Pro and anti-government protesters have clashed several times in recent days. On Saturday, police in plainclothes and government supporters, armed with knives and sticks, routed demonstrators in the capital. A day earlier, protesters celebrating the toppling of Mr Mubarak were dispersed from the city by the authorities.

Mr Saleh has postponed a visit to the US which that had been scheduled for late February, the state Saba news agency reported yesterday, "due to the current circumstances in the region". The agency said Mr Saleh, who was invited to Washington by the US president, Barack Obama, would reschedule the visit.

Shortly before yesterday's clash in Sana'a, the Joint Meeting Parties, an opposition coalition of six parties, announced that they accepted Mr Saleh's call for a resumption of talks.

After the protests started in Egypt last month and in an attempt to avert a showdown with protesters, Mr Saleh promised to step down when his term ends in 2013. He also said he would not pass on power to his son and postponed the parliamentary election that was scheduled for April.

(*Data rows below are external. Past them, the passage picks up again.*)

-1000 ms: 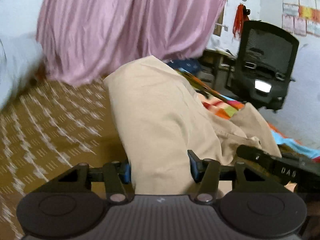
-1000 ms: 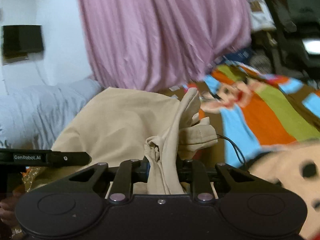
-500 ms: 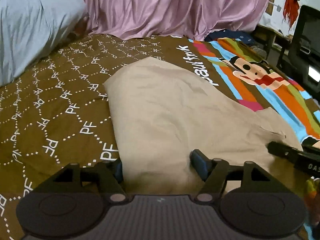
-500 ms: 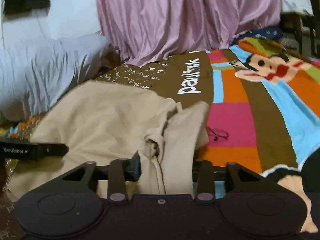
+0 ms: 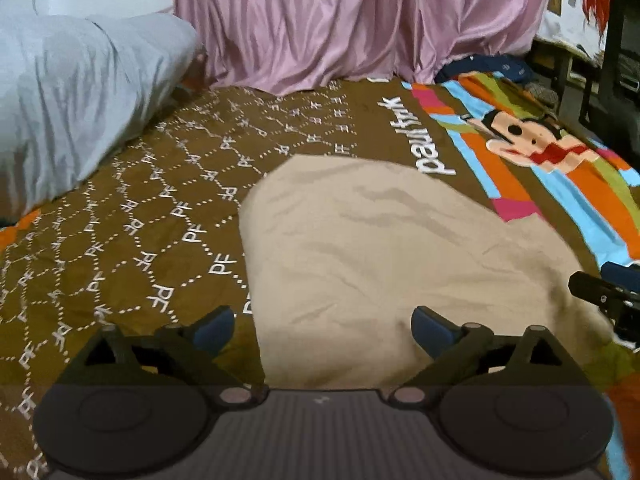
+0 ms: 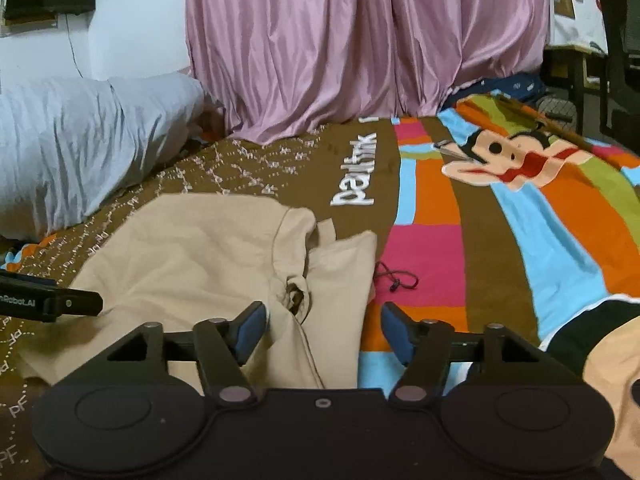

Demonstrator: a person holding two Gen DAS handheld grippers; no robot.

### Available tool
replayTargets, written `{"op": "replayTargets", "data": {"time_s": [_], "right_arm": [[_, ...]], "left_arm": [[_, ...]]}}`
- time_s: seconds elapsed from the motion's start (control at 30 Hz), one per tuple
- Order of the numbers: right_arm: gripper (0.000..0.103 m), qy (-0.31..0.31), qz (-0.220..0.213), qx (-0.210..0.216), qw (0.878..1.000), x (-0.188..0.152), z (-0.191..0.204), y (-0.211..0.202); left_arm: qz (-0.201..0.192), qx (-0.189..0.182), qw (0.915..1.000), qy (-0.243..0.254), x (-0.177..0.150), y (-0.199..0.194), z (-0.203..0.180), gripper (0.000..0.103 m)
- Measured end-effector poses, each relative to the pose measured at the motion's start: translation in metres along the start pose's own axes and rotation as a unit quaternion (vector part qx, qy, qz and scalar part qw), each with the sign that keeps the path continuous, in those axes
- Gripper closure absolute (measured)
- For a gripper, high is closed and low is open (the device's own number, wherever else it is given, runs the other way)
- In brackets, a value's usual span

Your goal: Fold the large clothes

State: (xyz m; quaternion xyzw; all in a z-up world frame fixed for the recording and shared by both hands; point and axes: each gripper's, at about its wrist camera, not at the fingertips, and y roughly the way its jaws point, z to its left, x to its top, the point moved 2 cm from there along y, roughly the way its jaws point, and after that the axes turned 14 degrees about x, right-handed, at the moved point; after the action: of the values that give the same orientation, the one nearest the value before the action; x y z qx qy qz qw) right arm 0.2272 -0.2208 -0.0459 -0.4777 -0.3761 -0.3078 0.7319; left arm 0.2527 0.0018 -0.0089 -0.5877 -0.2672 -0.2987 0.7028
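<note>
in the left wrist view we are spreading the left gripper wide, letting the beige garment settle on the bedspread. in the right wrist view the right gripper is opening over its bunched near edge; we should be releasing evenly, keeping the fold flat.

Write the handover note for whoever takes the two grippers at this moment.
Left gripper: jaws opening, pads off the cloth, near edge of the beige cotton garment between them.
Right gripper: jaws opening, nothing pinched; the garment's bunched edge lies between its fingers.
The garment lies on the brown patterned bedspread, partly folded and wrinkled, with a loose flap on the right-hand side.
Done: garment laid down and released.
Left: flatten the flap, smooth the creases, make any remaining folds.
</note>
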Motion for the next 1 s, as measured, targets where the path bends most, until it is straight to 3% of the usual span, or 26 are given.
{"op": "replayTargets", "data": {"time_s": [0.23,0.6,1.0], "right_arm": [[0.019,-0.035,-0.046,0.021,0.998,0.017,0.02,-0.051],[0.001,-0.092,-0.107,0.074,0.987,0.03,0.059,-0.154],[0.001,-0.105,-0.161,0.069,0.979,-0.006,0.098,-0.233]], "left_arm": [[-0.032,0.01,0.9986,-0.04,-0.003,-0.065,0.011,0.001],[-0.092,0.011,0.9883,-0.121,-0.026,-0.174,0.029,0.001],[-0.128,0.041,0.9836,-0.12,-0.097,-0.231,0.053,0.001]]}}
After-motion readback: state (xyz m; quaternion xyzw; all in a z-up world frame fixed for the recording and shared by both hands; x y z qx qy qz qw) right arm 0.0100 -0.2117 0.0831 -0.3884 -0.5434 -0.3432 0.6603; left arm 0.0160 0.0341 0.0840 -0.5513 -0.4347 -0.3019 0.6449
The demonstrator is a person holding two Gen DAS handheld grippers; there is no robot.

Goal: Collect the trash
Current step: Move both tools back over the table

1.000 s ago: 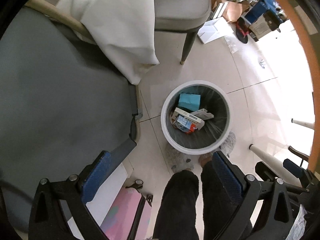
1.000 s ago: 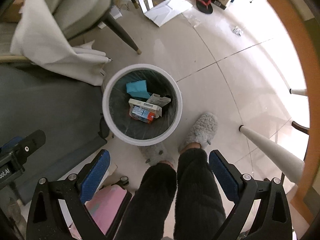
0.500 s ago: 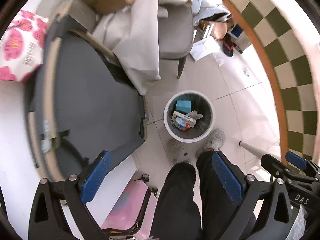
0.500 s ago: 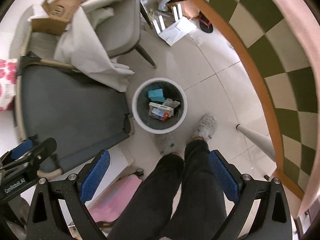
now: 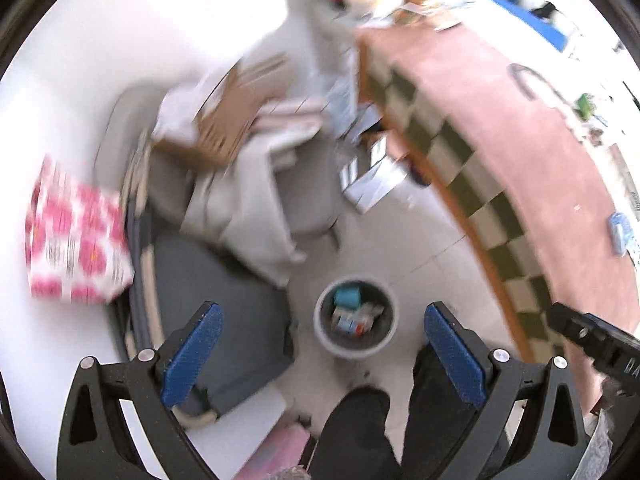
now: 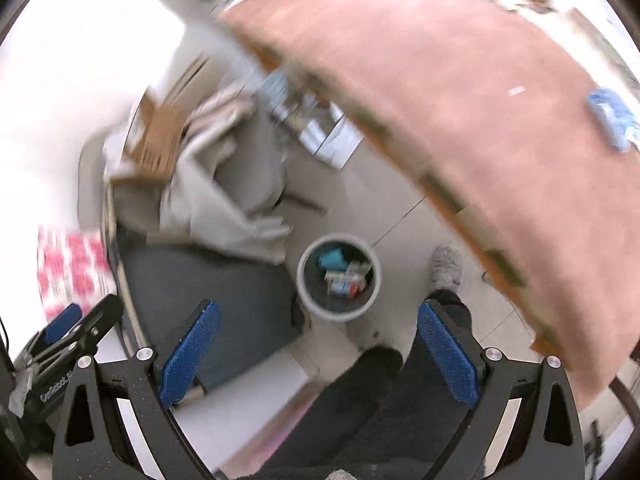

"The opposition does not reject what came in the invitation by the president and is ready to sign an agreement in no more than a week," said Mohammed Basondwa, a former foreign minister who is now an opposition politician. He said the talks should include western or Gulf observers.

The opposition said in a press conference yesterday that to prove he was serious about reform, Mr Saleh should fire his sons, brothers, nephews and other relatives from key military, security and other government positions.

Mr Saleh's son, Ahmed, is commander of the Republican Guards, an elite regiment of the army, while his nephew, Yahia Mohammed Abdullah Saleh, is the chief of staff of the central security forces.

Mr Saleh's government is facing a growing secessionist movement in the south, an intermittent war in the north, an insurgent wing of al Qa'eda as well as increasing economic hardships.